Crystal: Standardize overloads for methods with IO/returning String

Created on 4 Apr 2018 · 43Comments · Source: crystal-lang/crystal

The idiomatic Crystal way of converting a value to a String is to append it to an IO. The most notable it Object#to_s(io : IO) which writes a string representation to the IO. When an actual String is required, there is an overload Object#to_s() which calls the IO variant wrapped in String.build.

Other examples are Object#inspect, Base64#encode, Base64#decode or Enumerable#join which all adapt the same technique.

Since they provide the same functionality, both methods usually have the same signature except that one returns String and the other accepts an additional argument io : IO. That's the distinctive difference between them. It is obvious that the positioning of the other arguments should be the same to avoid any friction.

If the methods also accept other arguments, there is a question as to where the io argument should be placed. There are different styles throughout the standard lib:

Time#to_s(format : String, io : IO)
Int#to_s(base : Int, io : IO, upcase : Bool = false)
BigRational#to_s(io : IO, base = 10)

It doesn't make any sense to add io in between as it screws up argument order. At the end is better but it will cause issues when optional arguments are added to the signature (that's probably what happened with Int#to_s). I think it should be preferred to put io at the front of the other arguments. This clearly signals that this is the IO variant of the method. And additional arguments can simply be appended at the end in both variants. IMHO this is the most logical solution.

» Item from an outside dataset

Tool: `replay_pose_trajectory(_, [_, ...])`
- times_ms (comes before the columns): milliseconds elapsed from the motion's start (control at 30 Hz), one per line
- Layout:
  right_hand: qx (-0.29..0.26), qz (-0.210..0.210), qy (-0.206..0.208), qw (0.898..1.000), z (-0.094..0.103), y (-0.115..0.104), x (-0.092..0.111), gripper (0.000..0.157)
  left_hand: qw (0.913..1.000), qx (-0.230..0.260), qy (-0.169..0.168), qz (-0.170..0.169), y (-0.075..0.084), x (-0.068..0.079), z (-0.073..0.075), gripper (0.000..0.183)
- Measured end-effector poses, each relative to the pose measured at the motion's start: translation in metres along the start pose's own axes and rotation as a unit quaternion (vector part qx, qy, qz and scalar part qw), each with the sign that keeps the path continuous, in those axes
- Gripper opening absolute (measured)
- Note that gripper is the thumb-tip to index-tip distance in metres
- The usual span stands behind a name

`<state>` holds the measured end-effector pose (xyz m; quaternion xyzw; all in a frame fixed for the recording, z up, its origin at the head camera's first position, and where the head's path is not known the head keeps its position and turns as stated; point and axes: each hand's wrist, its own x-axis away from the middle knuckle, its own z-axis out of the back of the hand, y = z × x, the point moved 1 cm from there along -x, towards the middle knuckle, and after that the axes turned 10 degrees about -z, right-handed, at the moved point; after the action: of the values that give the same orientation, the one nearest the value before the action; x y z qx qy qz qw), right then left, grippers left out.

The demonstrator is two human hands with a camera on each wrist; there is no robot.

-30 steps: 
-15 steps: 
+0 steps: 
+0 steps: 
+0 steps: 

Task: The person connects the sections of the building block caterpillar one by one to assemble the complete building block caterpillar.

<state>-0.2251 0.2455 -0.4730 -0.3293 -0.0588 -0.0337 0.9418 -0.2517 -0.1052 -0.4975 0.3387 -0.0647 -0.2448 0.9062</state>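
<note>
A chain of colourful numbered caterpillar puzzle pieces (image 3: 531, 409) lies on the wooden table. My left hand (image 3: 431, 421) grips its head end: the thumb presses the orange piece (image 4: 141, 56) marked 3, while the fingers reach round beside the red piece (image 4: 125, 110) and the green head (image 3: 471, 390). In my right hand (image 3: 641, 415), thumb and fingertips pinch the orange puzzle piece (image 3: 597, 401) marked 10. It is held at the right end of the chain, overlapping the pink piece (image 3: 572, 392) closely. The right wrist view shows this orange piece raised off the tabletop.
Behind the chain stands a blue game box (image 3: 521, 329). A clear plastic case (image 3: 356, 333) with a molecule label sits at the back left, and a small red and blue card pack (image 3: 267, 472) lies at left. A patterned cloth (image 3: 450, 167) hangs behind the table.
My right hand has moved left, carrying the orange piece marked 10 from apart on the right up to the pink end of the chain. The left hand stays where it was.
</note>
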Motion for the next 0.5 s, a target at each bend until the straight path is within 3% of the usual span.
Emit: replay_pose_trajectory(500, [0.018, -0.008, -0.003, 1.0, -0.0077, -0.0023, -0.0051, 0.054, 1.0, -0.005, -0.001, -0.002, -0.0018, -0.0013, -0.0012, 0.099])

I propose to adapt "io in front" style throughout the standard library and encourage others to do the same. This way it would be simple to switch from a String method to the IO method by inserting io as first argument and you don't need to think about where to put it.

breaking-change refactor discussion stdlib

Source

straight-shoota

👍14 👎2

Most helpful comment

@straight-shoota I think that makes sense. The problem is that it's a big breaking change.

But if we want to do it (I'd like to do it), let's do it before 1.0 and also document it in the style guide.

asterite on 13 Apr 2020

👍3

All 43 comments

:+1: for IO in front, please send a PR

RX14 on 5 Apr 2018

join looks odd. The idea is that you apply some operation and you place the result in an IO, that's why it's the last argument. After it, optional arguments can come. I see nothing bad with having the methods be as they are now. This is just bikeshedding.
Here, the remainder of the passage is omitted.